一般の方が住んでいる家なので、クムグァン小学校の横とだけしておきます。


   FEEL COFFEE

 DVDのチャプターでも「今生の別れ」となっていて、ハン・ソッキュがガラス越しに勤務中のシム・ウナに別れを告げる名場面。実際には、写真館からわずか1ブロックの場所にある喫茶店「FEEL COFFEE」で撮影されている。
 この店は後に焼肉屋になってアーチ型の窓がなくなり、それもまた別の飲食店に変わって屋根の波模様だけが残る状態になったという。

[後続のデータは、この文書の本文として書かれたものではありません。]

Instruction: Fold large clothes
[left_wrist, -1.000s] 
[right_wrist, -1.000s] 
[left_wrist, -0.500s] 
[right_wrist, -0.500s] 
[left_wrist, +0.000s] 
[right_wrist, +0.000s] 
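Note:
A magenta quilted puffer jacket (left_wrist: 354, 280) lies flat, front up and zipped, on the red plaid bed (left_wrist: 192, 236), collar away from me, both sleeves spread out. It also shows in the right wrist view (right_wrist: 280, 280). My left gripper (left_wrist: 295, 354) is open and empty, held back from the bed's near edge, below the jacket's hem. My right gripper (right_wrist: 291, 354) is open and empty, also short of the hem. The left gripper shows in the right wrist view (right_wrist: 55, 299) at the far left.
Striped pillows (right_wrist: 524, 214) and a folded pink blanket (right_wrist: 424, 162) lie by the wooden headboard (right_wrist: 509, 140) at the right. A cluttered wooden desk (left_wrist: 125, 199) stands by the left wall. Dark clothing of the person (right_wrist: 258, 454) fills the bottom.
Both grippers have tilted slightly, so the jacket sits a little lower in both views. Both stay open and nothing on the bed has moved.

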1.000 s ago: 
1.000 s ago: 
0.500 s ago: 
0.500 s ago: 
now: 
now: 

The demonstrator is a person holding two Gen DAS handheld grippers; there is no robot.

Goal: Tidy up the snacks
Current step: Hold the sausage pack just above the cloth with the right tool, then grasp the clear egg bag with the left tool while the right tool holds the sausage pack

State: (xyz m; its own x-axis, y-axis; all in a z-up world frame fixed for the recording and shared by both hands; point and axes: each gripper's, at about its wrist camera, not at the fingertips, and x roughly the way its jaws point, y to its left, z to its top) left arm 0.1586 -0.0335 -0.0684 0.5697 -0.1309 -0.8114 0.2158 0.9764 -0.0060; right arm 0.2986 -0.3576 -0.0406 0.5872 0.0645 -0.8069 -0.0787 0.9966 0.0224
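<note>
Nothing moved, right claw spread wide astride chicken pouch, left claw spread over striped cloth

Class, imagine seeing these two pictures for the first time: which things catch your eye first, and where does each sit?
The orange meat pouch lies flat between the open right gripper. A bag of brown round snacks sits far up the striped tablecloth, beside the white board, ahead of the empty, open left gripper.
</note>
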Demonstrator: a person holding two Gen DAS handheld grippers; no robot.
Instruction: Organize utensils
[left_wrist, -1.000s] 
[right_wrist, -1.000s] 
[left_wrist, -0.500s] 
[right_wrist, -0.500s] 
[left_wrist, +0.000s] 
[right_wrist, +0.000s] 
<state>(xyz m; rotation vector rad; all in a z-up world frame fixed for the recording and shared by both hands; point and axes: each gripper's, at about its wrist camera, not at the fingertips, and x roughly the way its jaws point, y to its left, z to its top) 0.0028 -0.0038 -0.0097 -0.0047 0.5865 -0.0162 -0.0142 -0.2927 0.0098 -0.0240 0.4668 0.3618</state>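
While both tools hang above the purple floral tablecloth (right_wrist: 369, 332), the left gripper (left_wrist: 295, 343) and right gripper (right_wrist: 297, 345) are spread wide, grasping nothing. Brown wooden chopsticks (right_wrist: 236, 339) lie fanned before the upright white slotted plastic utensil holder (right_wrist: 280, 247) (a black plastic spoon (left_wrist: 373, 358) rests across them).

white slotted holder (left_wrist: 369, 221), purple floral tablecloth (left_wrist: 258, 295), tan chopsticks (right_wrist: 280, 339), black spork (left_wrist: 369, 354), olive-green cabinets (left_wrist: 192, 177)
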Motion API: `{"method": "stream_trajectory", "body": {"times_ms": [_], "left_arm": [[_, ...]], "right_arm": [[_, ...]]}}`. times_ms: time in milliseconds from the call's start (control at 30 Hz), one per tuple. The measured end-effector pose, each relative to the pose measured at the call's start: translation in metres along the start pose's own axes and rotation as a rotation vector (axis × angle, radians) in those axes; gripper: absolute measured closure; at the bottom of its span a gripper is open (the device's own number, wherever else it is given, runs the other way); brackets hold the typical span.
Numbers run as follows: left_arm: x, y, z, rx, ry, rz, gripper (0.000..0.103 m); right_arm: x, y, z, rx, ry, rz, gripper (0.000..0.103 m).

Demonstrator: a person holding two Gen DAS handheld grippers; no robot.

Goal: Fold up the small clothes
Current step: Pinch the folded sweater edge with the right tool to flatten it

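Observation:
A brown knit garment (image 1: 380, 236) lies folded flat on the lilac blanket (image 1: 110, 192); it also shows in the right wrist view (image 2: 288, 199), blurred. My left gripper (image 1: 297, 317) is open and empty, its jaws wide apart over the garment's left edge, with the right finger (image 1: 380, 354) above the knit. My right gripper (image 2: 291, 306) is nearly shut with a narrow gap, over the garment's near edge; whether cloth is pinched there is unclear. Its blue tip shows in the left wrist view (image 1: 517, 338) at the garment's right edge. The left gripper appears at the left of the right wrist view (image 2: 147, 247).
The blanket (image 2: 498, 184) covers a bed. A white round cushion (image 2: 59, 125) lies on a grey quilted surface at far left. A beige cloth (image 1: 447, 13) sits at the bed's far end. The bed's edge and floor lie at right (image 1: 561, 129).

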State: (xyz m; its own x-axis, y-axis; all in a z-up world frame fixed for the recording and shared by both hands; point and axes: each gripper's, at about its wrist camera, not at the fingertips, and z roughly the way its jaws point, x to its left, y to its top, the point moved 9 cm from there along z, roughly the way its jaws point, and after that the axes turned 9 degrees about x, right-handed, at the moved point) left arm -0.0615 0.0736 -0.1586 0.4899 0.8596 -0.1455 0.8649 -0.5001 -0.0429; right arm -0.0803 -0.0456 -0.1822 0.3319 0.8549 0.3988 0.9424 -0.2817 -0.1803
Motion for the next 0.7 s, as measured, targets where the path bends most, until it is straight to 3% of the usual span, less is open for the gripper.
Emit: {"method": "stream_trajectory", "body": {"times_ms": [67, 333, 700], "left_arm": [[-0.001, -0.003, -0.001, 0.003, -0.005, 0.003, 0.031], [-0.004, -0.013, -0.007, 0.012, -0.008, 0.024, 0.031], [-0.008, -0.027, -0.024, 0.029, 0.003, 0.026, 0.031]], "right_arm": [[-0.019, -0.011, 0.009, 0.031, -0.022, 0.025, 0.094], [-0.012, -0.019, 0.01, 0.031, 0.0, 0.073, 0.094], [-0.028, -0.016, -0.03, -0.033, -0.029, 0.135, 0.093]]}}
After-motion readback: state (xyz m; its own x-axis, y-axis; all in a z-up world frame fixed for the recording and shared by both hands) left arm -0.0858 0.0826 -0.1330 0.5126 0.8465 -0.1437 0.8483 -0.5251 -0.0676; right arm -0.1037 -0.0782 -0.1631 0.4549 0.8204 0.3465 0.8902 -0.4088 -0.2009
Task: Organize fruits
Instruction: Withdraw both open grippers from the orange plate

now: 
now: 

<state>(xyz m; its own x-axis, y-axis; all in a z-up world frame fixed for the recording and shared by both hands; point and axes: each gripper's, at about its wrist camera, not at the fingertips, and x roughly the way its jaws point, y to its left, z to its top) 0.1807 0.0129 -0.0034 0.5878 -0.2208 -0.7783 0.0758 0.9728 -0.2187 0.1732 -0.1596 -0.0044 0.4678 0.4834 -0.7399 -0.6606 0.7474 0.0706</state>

 シム・ウナが取り締まりを行なっている場所は当然この喫茶店の前。すると1ブロックしか離れていない写真館は写ってしまう。そこで電話ボックスを二つ置いて写真館を隠したり、住宅の塀に違う形のものを貼付けるなどして、写真館のすぐそばとわからないよう工夫して撮影されている。


群山西小学校

 冒頭で、ハン・ソッキュの語りが校庭の画にオーバーラップして来る。また、ハン・ソッキュとシム・ウナが走るシーン、ラストの雪景色もこの校庭。改築のためすっかり校舎の様子は変わり、ペンキを塗った古タイヤもなくなった。学校を囲む壁も全面的に新しくなり、当時と変わってないのは鉄棒くらいか。


怪談の小径

 ふたりが夜一緒に歩き、ハン・ソッキュが軍隊時代の怪談をしてシム・ウナを怖がらせる。群山医療院の西側にあったが、医療院が別の施設になったのに伴い、全く変わってしまったという。

個々の場所は群山の地図を参照。

 群山への行き方 ソ ウルから群山に向かうには、バスが便利。所要時間は約3時間半。地下鉄2号線「江辺」(カンビョン)の東ソウルバスターミナルと地下鉄3・7号線の高速バスターミナル、湖南線ターミナルからバスか出ている。途中のサービスエリアで15分くらいのトイレタイム。たくさんのバスが駐車しているので、降りるとき自分のバスをしっかり確認しておくこと。


ソウル中区庁

 ソウルにもロケ地がある。転勤したシム・ウナの異動先を聞くために、ハン・ソッキュが訪れる。
ただ、ここも庁舎が改築され、正面玄関の様子は変わってしまった。